* _REQUIREMENT_
From the records below, please repeat exactly the line that has "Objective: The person", the line that has "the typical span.", and every line between them, and nothing else.

Dataset excerpts
───

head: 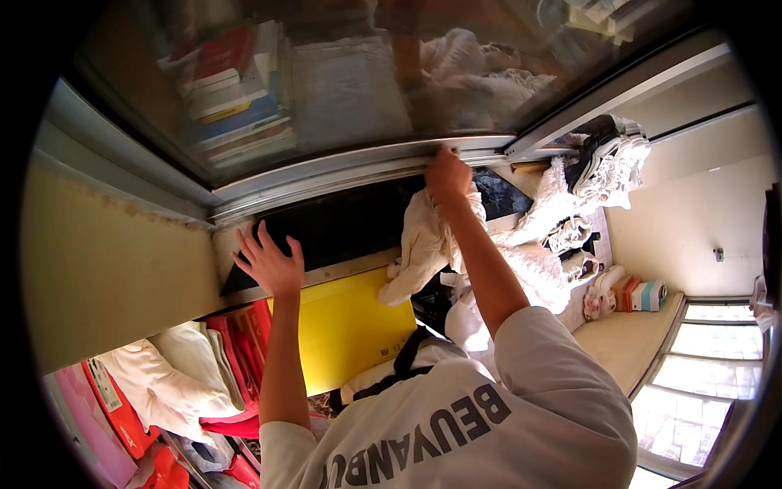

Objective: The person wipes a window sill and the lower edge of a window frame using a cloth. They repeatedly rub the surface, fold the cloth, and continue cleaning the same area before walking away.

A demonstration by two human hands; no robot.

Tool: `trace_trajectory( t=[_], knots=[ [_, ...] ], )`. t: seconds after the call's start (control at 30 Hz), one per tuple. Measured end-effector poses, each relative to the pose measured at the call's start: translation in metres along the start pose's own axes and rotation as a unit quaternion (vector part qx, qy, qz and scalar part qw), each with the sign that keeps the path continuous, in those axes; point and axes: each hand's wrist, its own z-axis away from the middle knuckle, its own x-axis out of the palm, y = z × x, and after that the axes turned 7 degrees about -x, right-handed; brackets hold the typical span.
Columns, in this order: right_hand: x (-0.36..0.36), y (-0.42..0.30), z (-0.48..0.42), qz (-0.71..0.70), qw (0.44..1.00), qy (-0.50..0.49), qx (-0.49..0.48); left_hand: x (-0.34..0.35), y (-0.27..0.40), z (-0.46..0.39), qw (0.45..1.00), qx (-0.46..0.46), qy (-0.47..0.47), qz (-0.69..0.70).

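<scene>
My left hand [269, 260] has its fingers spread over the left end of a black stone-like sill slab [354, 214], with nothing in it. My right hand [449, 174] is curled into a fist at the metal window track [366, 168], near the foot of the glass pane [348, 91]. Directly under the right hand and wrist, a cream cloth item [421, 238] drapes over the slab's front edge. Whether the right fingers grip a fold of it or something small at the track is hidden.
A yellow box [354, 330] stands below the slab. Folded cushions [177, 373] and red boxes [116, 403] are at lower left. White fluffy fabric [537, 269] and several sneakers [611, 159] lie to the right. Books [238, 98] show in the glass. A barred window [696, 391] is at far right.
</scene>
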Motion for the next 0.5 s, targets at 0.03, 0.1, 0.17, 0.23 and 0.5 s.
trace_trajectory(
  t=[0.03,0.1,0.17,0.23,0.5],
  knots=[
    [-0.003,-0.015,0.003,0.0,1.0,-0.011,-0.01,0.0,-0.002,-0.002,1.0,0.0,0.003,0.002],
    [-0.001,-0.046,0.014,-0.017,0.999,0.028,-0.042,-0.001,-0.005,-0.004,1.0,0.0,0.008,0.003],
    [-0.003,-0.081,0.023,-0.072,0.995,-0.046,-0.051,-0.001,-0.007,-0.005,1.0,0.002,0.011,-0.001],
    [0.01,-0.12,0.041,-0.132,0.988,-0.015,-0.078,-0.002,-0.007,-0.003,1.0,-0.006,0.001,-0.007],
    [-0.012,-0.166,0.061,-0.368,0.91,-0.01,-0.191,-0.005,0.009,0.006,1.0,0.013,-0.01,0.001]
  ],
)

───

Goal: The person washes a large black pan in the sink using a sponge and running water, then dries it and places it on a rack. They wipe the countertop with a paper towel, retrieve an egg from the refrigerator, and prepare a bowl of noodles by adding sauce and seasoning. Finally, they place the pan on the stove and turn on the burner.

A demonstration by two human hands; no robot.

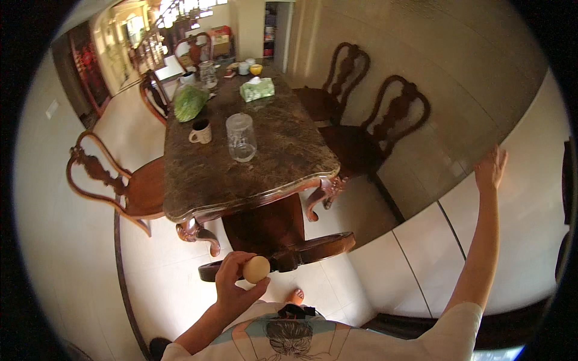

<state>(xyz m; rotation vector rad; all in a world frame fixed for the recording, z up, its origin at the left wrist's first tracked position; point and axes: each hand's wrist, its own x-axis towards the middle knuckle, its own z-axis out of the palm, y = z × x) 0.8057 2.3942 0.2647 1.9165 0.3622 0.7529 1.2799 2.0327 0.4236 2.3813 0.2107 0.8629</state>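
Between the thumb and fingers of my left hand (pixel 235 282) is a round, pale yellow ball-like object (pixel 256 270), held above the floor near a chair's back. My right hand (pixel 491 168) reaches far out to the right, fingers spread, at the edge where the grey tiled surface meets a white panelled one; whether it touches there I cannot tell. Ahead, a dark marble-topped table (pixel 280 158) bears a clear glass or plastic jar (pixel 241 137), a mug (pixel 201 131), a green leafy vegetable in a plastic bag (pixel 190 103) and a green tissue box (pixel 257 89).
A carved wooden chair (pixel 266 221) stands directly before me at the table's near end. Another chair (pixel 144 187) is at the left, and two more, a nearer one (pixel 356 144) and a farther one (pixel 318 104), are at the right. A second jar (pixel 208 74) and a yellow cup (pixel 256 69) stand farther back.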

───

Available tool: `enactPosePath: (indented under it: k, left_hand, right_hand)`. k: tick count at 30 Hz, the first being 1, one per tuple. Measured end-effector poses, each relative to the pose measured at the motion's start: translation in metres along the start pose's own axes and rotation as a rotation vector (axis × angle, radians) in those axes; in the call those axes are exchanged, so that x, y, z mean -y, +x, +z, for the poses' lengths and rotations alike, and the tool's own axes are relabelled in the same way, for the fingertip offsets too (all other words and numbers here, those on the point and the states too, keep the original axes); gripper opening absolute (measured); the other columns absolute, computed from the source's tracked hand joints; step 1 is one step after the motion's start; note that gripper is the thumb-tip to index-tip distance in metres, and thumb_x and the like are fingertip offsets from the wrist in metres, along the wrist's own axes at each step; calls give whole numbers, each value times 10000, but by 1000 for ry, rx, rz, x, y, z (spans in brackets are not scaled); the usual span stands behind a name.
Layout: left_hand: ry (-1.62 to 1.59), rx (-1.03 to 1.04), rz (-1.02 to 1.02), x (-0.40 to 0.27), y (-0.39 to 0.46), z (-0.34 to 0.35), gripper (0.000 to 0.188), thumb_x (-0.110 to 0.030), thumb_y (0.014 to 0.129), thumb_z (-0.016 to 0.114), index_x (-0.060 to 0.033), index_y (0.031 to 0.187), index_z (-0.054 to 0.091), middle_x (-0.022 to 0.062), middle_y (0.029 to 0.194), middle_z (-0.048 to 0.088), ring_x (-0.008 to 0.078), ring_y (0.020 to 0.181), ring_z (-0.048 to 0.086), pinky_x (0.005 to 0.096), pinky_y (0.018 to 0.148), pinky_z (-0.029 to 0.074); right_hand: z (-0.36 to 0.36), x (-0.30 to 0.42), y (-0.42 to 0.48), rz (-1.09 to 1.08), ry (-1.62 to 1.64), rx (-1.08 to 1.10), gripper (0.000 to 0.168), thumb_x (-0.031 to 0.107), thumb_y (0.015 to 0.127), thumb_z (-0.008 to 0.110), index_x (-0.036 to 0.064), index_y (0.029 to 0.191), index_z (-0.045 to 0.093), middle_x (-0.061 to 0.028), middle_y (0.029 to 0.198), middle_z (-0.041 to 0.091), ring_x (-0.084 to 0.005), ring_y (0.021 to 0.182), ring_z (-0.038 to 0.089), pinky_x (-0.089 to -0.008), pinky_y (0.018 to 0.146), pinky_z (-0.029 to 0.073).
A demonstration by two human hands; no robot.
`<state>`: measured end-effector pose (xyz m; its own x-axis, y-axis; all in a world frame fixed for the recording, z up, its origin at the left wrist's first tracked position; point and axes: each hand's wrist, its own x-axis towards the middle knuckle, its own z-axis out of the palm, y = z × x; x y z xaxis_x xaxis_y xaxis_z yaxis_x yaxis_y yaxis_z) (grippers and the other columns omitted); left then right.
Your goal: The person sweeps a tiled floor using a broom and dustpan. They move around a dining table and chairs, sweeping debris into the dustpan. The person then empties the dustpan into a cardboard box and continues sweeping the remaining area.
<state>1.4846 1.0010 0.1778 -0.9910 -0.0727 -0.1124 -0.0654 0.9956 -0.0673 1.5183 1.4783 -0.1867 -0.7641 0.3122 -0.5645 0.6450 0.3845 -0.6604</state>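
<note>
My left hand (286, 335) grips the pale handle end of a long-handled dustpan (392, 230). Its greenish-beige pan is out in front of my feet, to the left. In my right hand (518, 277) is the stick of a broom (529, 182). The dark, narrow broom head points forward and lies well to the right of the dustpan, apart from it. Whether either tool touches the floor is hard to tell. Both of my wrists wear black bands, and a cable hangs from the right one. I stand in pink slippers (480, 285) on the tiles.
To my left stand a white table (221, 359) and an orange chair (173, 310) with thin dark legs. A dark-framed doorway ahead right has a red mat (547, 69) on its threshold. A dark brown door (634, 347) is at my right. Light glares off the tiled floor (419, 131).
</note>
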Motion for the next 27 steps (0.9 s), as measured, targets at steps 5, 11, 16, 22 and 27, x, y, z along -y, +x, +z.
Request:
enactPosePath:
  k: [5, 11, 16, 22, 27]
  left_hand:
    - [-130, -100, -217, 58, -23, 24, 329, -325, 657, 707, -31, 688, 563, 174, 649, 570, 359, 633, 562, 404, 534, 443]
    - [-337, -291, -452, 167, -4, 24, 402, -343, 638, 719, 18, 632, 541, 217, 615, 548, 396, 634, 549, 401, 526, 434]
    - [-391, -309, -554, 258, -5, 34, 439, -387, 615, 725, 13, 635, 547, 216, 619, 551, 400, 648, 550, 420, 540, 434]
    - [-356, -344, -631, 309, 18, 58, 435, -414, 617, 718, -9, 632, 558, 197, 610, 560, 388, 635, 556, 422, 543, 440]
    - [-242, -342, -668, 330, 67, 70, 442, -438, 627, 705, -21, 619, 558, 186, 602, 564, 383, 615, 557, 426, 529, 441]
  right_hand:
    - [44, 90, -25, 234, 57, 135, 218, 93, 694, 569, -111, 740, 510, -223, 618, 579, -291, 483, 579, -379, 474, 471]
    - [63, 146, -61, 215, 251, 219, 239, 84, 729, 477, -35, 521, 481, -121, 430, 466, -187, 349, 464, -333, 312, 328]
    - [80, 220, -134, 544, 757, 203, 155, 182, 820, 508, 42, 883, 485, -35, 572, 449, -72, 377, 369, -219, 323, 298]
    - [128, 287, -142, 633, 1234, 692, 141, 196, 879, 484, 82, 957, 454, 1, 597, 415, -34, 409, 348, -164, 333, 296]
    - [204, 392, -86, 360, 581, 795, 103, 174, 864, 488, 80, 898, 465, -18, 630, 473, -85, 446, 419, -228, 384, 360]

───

* _COMPLETED TASK_
Objective: The person wipes a window sill and the lower edge of a window frame using a cloth. They repeatedly rub the surface, fold the cloth, and continue cleaning the same area before walking away.

A demonstration by two human hands; no robot.

Tool: `trace_trajectory( t=[_], knots=[ [_, ...] ], )`. t: seconds after the call's start (control at 30 Hz), one per tuple. Measured end-effector poses, each relative to the pose measured at the call's start: translation in metres along the start pose's own axes and rotation as a unit quaternion (vector part qx, qy, qz and scalar part qw), each with the sign that keeps the path continuous, in those axes; point and axes: each hand's wrist, its own z-axis away from the middle knuckle, its own x-axis out of the palm, y = z × x, and after that the axes turned 7 degrees about -x, right-handed; brackets hold the typical span.

No more output is expected.